_ABOUT THIS EXERCISE_: Only the lines below, from the one with "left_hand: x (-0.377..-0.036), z" through the one with "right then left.", are to be written out, exactly.

_RECORDS_:
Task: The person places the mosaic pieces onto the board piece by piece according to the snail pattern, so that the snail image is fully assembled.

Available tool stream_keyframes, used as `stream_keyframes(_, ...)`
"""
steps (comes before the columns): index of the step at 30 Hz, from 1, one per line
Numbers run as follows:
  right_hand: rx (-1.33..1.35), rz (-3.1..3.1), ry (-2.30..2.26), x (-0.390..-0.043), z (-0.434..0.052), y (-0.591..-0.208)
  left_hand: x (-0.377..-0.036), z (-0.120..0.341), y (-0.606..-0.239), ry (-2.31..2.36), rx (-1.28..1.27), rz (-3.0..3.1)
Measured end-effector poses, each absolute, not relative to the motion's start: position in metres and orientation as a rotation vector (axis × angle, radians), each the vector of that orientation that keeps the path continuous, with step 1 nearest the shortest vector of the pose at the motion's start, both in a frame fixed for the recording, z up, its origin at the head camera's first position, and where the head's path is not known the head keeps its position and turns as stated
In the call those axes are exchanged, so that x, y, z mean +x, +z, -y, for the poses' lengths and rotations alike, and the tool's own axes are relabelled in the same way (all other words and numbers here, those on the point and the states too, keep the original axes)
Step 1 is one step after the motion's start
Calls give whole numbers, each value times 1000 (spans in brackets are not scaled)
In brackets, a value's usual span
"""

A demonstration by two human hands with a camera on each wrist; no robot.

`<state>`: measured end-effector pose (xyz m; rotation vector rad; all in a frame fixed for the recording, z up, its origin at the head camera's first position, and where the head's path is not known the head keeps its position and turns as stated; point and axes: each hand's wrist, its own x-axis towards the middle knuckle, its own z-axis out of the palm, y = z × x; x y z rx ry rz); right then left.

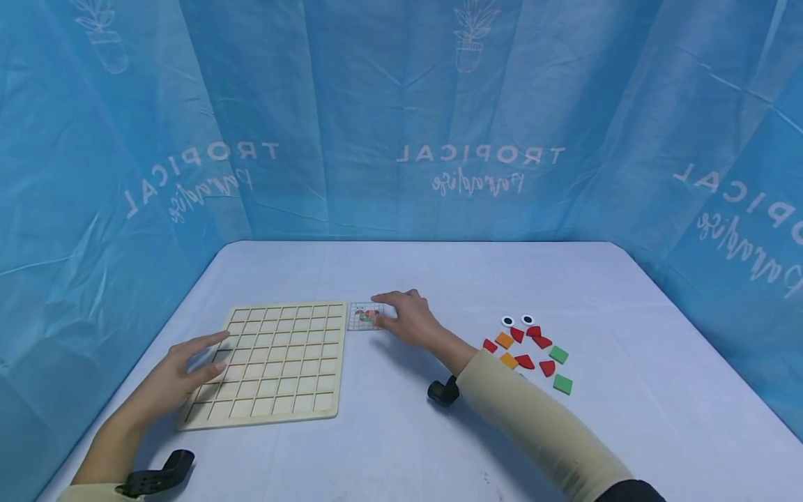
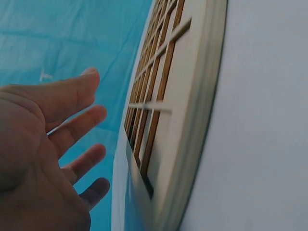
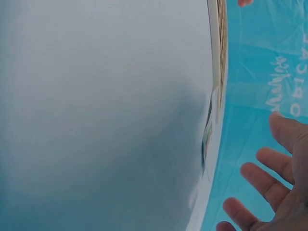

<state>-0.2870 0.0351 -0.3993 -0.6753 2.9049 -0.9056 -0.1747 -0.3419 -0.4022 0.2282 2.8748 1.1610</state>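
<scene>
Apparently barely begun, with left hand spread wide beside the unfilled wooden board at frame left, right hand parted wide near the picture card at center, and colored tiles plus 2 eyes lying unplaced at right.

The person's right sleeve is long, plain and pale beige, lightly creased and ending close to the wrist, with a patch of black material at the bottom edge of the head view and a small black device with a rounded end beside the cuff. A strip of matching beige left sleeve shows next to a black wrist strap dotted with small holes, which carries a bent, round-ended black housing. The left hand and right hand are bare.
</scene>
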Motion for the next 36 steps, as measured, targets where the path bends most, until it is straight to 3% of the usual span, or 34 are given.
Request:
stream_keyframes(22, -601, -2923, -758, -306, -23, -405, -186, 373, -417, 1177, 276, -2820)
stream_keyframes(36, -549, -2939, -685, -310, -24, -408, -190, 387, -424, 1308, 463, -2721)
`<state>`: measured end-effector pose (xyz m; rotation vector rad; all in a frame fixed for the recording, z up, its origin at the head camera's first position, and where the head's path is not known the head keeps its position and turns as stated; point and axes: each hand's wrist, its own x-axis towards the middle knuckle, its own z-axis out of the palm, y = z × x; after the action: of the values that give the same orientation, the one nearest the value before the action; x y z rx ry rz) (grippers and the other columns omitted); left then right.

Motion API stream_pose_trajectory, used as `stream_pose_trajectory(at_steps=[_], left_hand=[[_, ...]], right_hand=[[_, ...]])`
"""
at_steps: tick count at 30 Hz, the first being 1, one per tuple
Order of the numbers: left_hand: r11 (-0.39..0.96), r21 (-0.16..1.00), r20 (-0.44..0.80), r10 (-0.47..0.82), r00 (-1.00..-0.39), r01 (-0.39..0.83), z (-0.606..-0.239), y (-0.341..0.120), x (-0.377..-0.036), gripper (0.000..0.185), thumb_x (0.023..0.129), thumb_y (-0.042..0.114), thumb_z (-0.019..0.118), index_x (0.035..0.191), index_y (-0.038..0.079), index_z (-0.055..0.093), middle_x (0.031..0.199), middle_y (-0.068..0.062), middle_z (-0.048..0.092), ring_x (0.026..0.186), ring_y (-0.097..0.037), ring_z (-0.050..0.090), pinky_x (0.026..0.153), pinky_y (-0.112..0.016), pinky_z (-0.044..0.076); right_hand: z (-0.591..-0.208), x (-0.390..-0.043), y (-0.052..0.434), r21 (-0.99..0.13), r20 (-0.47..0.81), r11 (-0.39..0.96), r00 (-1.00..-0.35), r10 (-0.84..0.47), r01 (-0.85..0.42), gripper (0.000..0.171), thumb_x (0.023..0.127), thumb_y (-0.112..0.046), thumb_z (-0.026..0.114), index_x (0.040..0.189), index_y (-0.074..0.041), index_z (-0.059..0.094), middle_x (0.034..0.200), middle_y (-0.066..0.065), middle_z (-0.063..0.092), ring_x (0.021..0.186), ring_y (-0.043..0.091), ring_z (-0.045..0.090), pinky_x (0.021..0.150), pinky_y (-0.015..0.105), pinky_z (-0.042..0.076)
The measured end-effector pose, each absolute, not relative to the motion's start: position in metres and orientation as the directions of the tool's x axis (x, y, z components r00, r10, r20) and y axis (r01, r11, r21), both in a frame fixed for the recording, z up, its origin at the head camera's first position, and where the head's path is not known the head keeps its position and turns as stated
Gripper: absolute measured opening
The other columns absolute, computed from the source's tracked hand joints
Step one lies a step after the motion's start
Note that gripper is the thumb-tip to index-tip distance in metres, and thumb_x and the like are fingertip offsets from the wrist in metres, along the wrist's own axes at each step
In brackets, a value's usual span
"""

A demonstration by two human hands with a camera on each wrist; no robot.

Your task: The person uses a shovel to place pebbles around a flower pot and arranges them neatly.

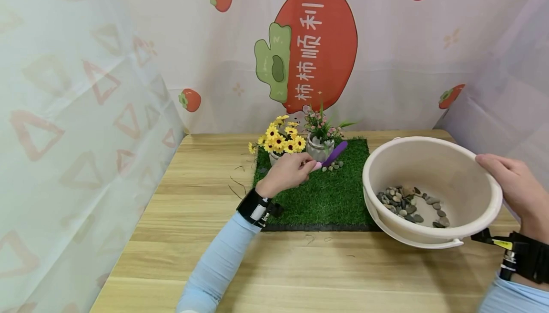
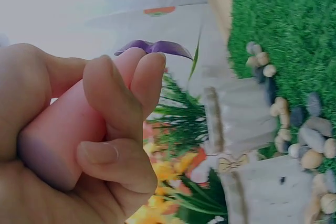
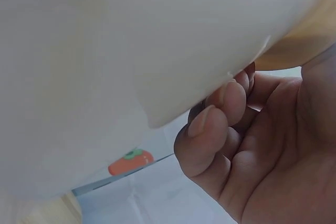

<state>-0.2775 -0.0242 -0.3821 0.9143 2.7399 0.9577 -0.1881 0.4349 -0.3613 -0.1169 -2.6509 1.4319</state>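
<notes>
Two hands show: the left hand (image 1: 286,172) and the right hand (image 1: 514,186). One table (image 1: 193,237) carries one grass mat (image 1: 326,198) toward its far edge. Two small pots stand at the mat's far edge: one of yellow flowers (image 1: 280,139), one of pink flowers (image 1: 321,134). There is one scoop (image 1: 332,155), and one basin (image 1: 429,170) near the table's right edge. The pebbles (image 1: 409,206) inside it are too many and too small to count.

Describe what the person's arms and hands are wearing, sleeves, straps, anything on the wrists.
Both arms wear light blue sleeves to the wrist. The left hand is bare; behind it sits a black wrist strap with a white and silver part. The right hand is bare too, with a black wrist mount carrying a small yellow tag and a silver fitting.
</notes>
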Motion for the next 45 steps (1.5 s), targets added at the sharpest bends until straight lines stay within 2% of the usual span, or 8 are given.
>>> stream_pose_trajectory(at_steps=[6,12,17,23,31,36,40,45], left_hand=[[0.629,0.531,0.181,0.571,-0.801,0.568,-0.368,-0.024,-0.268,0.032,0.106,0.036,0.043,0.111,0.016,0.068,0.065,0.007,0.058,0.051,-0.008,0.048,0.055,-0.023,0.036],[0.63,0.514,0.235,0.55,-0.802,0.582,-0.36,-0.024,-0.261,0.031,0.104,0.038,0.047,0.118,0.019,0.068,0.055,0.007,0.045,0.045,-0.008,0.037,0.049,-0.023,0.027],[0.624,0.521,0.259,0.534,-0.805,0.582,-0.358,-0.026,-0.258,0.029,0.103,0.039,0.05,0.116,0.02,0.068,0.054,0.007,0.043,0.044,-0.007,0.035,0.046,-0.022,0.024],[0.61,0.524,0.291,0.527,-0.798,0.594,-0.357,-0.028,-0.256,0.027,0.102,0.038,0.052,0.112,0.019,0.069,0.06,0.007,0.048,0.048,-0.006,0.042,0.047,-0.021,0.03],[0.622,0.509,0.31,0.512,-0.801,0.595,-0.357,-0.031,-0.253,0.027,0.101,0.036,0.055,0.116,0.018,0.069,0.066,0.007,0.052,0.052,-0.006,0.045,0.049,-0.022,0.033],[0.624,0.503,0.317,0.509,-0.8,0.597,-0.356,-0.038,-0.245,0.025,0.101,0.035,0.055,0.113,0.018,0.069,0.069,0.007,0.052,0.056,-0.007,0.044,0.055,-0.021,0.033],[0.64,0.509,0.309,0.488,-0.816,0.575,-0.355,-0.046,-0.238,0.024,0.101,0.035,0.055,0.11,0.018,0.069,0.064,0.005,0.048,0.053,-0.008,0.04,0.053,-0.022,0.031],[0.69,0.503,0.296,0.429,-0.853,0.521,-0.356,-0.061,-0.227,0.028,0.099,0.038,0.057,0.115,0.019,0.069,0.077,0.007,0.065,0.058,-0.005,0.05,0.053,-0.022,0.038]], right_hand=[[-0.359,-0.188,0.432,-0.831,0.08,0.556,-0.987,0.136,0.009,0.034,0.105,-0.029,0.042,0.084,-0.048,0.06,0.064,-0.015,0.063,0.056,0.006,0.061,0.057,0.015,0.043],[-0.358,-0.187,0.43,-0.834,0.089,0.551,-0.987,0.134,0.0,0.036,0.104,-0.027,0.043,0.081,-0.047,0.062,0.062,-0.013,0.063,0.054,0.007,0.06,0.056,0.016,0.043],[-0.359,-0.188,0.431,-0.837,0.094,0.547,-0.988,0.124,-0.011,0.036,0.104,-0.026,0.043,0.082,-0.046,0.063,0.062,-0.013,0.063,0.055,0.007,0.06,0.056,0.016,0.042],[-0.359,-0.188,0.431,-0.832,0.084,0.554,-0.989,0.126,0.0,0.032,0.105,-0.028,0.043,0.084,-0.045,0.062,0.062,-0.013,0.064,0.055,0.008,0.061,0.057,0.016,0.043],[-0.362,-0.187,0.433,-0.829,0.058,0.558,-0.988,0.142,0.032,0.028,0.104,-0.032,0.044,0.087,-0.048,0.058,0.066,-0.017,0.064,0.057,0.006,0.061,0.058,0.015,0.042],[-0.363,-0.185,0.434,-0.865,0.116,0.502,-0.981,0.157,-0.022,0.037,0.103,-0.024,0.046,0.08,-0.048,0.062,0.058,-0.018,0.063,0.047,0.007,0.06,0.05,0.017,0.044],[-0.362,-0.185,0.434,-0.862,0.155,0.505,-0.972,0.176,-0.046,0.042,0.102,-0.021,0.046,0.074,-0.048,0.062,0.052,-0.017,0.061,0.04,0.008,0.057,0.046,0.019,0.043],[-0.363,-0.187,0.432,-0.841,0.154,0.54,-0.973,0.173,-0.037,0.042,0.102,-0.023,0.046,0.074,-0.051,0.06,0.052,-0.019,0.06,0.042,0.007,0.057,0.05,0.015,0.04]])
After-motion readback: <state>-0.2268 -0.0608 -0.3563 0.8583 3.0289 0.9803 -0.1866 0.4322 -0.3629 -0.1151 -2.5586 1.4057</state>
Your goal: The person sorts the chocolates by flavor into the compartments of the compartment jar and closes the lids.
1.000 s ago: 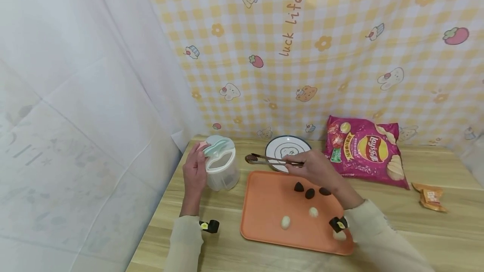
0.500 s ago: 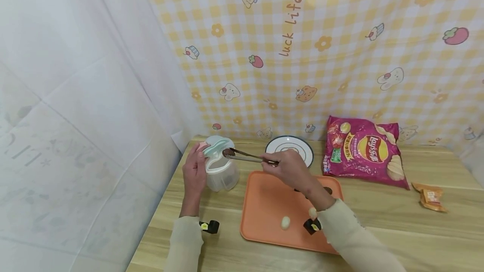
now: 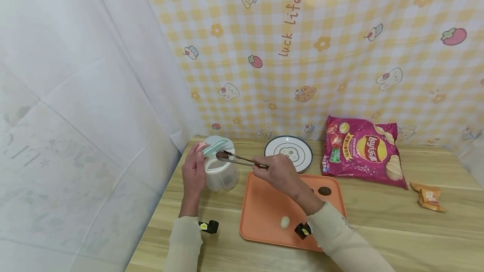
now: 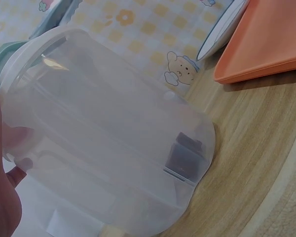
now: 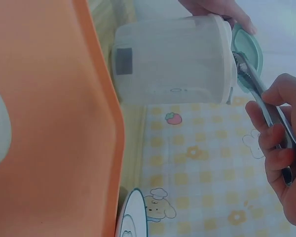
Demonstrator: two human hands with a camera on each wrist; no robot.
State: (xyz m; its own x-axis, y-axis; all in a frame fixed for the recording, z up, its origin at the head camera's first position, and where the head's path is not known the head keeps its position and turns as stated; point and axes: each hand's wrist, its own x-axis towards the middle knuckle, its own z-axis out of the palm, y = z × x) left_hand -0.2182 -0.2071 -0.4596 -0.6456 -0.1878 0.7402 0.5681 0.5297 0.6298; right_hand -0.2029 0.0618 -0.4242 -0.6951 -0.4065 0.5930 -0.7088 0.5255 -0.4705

_RESULT_:
  left_hand: x (-0.377..-0.036), z (-0.120..0.341), y (-0.606..-0.239), ry (-2.31..2.36), rx (-1.28..1.27), rz (-3.0..3.1)
Measured end-effector poses, each absolute, not relative to the motion's start: position in metres and orientation as a rotation vector (axis × angle, radians), each the vector of that orientation that keeps the path continuous, with step 1 nearest the shortest vector of the pose at the motion's start, both in a frame fixed for the recording, z up, its origin at the head camera's first position, and where the head's path is not known the head keeps its position and turns as stated
In the call those axes are exchanged, so that x, y, z mean +x, +z, -y, for the poses' lengths and rotations alike, and the tool's own axes are relabelled in the same way (all other words and numbers here, those on the point and the states too, keep the original axes)
Step 1 is one step after the motion's start
Calls give whole numbers, each value times 1000 (spans in brackets are not scaled)
In brackets, a value's usual span
"""

A demonstration by two human hands with a camera on each wrist; no robot.

`<state>`: measured end-effector pose (xyz m; rotation vector rad; all in a frame fixed for the recording, z up, its origin at the head camera's first position, and where the head's path is not known the head keeps its position and turns as stated; point and axes: each hand's wrist, its own x-axis towards the middle knuckle, its own z-axis out of the palm, y = z × x; x y z rx ry rz); right then left.

The exercise is done now.